Make sure plan to further clean air is feasible, effective Dec. 15, 2016

By ORANGE COUNTY REGISTER EDITORIAL BOARD

The South Coast Air Quality Management District is a powerful agency that makes and enforces regulations to meet federal and state clean air standards.

Everyone who has lived in Southern California long enough can tell you that the cleanup of the region’s air is a tremendous success story.

The cost has been considerable. Billions of dollars have been and continue to be spent to replace and retrofit equipment and engines, and high-paying manufacturing jobs have been lost to places where it is less difficult and expensive to operate.

How much more should we spend to achieve further cleanup of the air in the South Coast Air Basin?

The SCAQMD has just released the final draft of its 2016 Air Quality Management Plan — the “legally enforceable blueprint” for meeting federal air quality standards — after a long process of development and public comment. However, it appears that while the form of public process was observed, the substance was sometimes missing.

The plan requires $15 billion in new revenue, but it doesn’t specify who will pay, or how much. One staff suggestion: higher DMV fees.

The plan includes new control measures with key emission reductions identified as “TBD,” or “to be determined.” Organizations representing major sectors of the economy have raised concerns about a plan for regulations with no disclosure of the extent, cost or consequences of required compliance measures.

In a public comment letter signed by the Inland Empire Economic Partnership, the Orange County Business Council and organizations representing the construction and commercial real estate industries, the Southern California Leadership Council called on the air district to drop all “TBD” measures except as areas of future study.

The groups also urged the SCAQMD to adopt “a more robust posture against overly-burdensome and unachievable federal and state air quality mandates,” adding, “Many of the most recent federally imposed criteria air pollution standards are based on scientific (health) justifications that are arguable at best.”
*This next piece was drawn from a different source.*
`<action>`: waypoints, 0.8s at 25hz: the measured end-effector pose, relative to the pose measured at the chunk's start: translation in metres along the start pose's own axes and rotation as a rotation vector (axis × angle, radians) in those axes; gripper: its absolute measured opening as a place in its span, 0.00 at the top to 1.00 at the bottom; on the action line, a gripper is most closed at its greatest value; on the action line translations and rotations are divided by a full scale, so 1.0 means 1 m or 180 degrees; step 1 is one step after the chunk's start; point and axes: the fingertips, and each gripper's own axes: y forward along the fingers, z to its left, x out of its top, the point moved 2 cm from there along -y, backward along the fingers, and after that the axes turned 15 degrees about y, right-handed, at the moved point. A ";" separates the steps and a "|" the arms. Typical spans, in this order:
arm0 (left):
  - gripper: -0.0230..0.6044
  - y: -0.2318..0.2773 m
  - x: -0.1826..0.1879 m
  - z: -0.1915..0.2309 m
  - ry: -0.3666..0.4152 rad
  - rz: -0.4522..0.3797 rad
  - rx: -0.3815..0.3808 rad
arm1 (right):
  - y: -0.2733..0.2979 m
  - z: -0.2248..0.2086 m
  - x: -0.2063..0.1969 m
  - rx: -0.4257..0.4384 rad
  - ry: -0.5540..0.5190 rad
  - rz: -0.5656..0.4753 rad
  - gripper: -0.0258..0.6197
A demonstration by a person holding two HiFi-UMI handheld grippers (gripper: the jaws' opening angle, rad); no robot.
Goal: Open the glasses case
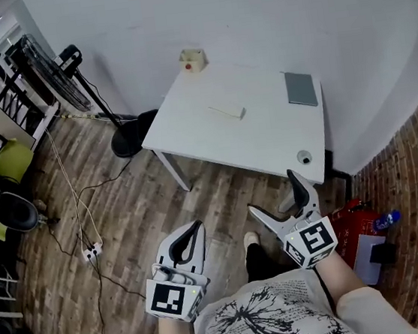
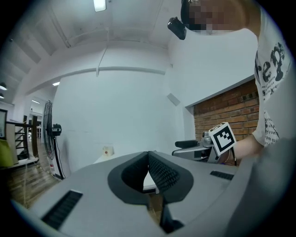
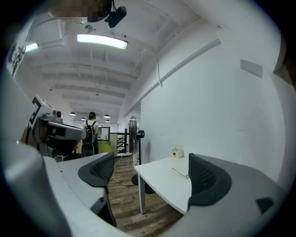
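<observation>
A white table point(image 1: 267, 144) stands ahead of me against the wall. On it lie a flat white item point(image 1: 226, 112) near the middle and a flat grey rectangular item point(image 1: 301, 88) at the far right; I cannot tell which is the glasses case. My left gripper point(image 1: 195, 227) is shut and empty, held over the wooden floor short of the table. To its right, my right gripper point(image 1: 273, 192) is open with nothing between its jaws, close to the table's near corner. In the right gripper view the table point(image 3: 162, 181) shows between the spread pads point(image 3: 100, 169).
A small cream box with a red dot point(image 1: 193, 58) sits at the table's far edge, and a small round object point(image 1: 304, 157) near the front right corner. A standing fan point(image 1: 57, 71), cables with a power strip point(image 1: 92, 251), chairs point(image 1: 12, 211) and a red object point(image 1: 350, 222) surround the table.
</observation>
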 end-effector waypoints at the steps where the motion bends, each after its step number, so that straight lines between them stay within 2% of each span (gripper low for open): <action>1: 0.94 0.016 0.001 0.010 -0.0004 0.0004 0.0019 | 0.016 -0.010 0.005 0.0017 -0.0011 0.0014 0.17; 10: 0.94 0.173 0.001 0.089 -0.0012 0.0018 0.0038 | 0.145 -0.117 0.044 0.0055 0.0018 0.0165 0.18; 15: 0.94 0.235 -0.009 0.115 -0.0020 0.0073 -0.0015 | 0.194 -0.162 0.046 -0.0009 -0.0032 0.0380 0.19; 20: 0.94 0.288 -0.029 0.135 -0.0028 0.0188 -0.0208 | 0.235 -0.193 0.032 -0.0020 -0.0025 0.0698 0.23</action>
SCAQMD’s draft socioeconomic analysis claims that the 2016 AQMP will create $258.4 billion in public health benefits, mostly from preventing an estimated annual average of 1,800 premature deaths said to be caused by PM2.5, fine particles in the air including dust and soot. But some scientists dispute that. Retired UCLA environmental epidemiologist James Enstrom cited evidence that “the average daily human exposures to PM2.5, ozone, and NOx in the South Coast Air Basin are well below the levels that cause adverse health effects,” and tougher air pollution regulations “are not justified on a public health or socioeconomic basis.”

Other criticisms of the 2016 AQMP came from the Ports of Long Beach and Los Angeles, L.A. County Business Federation (BizFed), the American Trucking Association and John Wayne Airport, but the comments appear to have had little or no effect on the final draft of the AQMP, scheduled to be adopted at a public meeting on Feb. 3.

The 2016 AQMP will have a profound impact on the Southern California economy, affecting job creation in every sector. Now is the time for our elected representatives at the city, county, state and federal level to look closely at this final draft and take responsibility for making sure it’s both feasible and effective.